**Problem requirements**
Could you print the lines below exactly, from the one holding "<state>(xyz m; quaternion" through the last line, with no other output?

**Source material**
....................
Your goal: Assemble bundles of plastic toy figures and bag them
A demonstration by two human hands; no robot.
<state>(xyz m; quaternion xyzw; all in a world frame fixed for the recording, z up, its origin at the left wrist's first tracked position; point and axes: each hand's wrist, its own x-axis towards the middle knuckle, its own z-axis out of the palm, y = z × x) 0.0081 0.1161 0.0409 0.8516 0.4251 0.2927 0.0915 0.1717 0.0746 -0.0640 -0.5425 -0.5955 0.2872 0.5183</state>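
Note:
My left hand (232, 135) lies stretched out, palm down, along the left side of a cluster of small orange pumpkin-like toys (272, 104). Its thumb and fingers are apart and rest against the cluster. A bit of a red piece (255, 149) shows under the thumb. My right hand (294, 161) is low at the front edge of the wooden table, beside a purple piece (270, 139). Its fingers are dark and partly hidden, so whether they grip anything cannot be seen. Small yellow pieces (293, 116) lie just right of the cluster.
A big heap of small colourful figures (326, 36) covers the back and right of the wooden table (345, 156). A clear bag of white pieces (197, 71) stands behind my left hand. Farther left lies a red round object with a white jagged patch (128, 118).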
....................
**Exercise solution**
<state>(xyz m; quaternion xyzw; all in a world frame fixed for the recording, z up, its origin at the left wrist's first tracked position; point and axes: each hand's wrist, its own x-axis towards the middle knuckle, its own z-axis out of the palm, y = z × x) 0.0081 0.1161 0.0409 0.8516 0.4251 0.2927 0.0915 0.1717 0.0746 -0.0640 -0.5425 -0.5955 0.2872 0.5183</state>
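Note:
My left hand (232, 135) lies stretched out, palm down, along the left side of a cluster of small orange pumpkin-like toys (272, 104). Its thumb and fingers are apart and rest against the cluster. A bit of a red piece (255, 149) shows under the thumb. My right hand (294, 161) is low at the front edge of the wooden table, beside a purple piece (270, 139). Its fingers are dark and partly hidden, so whether they grip anything cannot be seen. Small yellow pieces (293, 116) lie just right of the cluster.
A big heap of small colourful figures (326, 36) covers the back and right of the wooden table (345, 156). A clear bag of white pieces (197, 71) stands behind my left hand. Farther left lies a red round object with a white jagged patch (128, 118).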

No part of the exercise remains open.